Saturday Morning Gaming: Satellite Reign is a modern Syndicate
We talked about Syndicate a couple weeks ago. A brilliant amoral video game where you use your cyber-enhanced agents to hack, kidnap, and assassinate your way to global domination.
I know that *I* have been wondering “why hasn’t someone tried to remake this?” and and, well, I have since found the game “Satellite Reign”.
This is a game that looked at Syndicate and said “We should remake that.”
It’s got a lot of similar beats. You create your own name and symbol just like in Syndicate:
And then you’re given your first agent and you have to go collect your other 3 agents and run your mission. The good news:
YOU HAVE CAMERA CONTROLS.
You quickly learn that each one of your agents has different skills and abilities. This one is good at combat (and has potential to become great at it), that one is good at hacking (less combat potential though), and so on.

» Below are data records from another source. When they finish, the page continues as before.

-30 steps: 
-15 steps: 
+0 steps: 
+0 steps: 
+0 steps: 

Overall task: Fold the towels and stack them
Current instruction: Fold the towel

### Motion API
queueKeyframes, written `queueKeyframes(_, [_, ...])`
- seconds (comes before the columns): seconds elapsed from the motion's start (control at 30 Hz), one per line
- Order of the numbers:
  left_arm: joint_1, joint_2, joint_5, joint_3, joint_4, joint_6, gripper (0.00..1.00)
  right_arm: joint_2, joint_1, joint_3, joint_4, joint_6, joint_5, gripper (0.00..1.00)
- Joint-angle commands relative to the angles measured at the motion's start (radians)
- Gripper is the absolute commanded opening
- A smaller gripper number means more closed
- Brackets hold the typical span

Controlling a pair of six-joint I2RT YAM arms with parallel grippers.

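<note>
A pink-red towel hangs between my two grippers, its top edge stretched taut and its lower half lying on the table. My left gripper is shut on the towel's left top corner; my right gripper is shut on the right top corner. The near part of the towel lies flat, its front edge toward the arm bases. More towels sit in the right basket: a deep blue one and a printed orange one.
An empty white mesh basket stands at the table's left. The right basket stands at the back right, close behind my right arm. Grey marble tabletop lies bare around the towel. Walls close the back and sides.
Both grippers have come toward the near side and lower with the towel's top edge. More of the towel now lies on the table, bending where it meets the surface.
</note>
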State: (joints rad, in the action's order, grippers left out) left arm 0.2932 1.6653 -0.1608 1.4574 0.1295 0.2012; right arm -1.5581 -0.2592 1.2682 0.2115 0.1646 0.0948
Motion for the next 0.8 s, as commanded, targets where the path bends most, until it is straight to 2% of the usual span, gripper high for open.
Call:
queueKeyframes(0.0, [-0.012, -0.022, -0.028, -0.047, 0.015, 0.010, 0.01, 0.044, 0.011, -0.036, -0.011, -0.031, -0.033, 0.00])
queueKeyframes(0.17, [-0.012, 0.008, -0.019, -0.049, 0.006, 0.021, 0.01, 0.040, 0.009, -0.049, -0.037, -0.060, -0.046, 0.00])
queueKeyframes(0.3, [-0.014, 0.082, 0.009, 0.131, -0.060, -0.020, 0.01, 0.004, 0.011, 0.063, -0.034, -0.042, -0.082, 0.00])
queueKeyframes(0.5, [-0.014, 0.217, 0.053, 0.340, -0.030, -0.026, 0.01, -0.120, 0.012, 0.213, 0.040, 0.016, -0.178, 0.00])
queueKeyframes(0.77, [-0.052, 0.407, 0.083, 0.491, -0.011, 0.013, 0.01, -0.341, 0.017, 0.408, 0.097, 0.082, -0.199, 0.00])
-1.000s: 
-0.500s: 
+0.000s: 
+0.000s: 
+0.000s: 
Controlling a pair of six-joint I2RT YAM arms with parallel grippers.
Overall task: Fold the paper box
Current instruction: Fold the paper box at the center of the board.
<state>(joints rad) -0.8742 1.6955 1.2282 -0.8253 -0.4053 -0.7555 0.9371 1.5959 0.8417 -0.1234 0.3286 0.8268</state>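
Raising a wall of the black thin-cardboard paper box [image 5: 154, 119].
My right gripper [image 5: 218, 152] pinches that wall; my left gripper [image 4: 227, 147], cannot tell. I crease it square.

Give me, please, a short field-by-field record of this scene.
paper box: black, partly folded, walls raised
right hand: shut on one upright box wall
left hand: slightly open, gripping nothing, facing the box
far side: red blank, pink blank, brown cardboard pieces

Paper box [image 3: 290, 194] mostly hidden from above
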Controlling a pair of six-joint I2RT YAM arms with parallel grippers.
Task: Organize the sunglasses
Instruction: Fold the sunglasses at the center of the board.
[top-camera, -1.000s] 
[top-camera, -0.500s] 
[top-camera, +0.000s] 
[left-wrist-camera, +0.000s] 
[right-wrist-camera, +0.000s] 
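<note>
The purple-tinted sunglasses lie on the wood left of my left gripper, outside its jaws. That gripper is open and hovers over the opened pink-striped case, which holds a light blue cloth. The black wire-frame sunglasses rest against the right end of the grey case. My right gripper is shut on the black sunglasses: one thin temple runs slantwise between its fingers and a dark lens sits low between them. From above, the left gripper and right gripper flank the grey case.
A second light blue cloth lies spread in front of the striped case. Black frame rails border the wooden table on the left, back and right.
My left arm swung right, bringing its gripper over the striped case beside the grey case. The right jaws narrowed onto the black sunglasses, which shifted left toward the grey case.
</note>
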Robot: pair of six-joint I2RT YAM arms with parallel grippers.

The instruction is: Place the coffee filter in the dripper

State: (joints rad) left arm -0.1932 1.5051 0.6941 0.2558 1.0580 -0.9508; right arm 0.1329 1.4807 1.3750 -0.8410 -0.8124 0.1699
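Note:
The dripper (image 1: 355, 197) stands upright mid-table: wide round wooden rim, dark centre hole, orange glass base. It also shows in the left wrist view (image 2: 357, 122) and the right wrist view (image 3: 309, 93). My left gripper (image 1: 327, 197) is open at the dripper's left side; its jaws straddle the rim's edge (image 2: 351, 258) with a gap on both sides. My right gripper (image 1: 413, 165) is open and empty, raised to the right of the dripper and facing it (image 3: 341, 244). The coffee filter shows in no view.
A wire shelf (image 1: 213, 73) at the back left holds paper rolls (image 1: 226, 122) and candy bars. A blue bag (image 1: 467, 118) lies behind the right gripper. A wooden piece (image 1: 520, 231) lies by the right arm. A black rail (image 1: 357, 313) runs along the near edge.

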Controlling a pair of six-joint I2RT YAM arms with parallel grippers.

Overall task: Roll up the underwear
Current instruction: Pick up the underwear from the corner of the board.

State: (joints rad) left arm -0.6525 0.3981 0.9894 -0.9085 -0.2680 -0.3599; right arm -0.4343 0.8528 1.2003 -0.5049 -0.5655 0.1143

Now here’s the bad news, I guess:
They’ve changed the theme of the game. You are no longer an amoral corporate controller hoping to take over the world, you are now the handler of a handful of ragtag cyberpunk protagonists who are taking on the corporations.
Whether or not this is an improvement is, of course, up to the player but I find myself thinking “oh” when I get a new mission and the preamble is about how we need to fight back.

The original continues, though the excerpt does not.